TASK DETAILS ▸
Exactly as written, print the lines from the top of the listing through the line containing "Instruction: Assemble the"; include no pictures.

----

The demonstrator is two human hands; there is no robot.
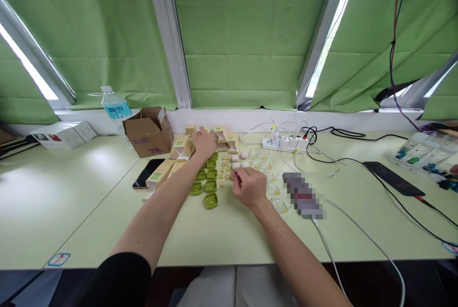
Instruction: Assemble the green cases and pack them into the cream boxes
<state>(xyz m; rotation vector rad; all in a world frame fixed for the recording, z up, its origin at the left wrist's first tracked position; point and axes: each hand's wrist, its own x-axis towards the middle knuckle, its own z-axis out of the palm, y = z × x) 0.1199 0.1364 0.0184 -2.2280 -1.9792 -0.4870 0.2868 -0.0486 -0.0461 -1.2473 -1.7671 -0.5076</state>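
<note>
My left hand [204,142] reaches to the back of the green dishes, beside small open cream boxes [182,147]; its fingers are spread, and I make out nothing held. My right hand [249,185] is closed near the pinkish-white cylinders [235,166]; its fingertips are pressed together, and what they hold, if anything, is too small to name. Several square green dishes [211,200] stand in two columns. Right of them lie small yellow pieces [222,183] in rows. Clear containers [281,206] with yellow bits stand right of my right hand, partly hidden by it.
An open cardboard box [150,135] and a water bottle [116,107] stand at the back left. A dark phone [148,173] lies left of the cream boxes. A power strip [286,143], cables and another phone [393,178] are on the right. Part of another person's hand [453,170] shows at the right edge.
</note>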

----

ANSWER BOX ▸
The demonstrator is two human hands; there is no robot.
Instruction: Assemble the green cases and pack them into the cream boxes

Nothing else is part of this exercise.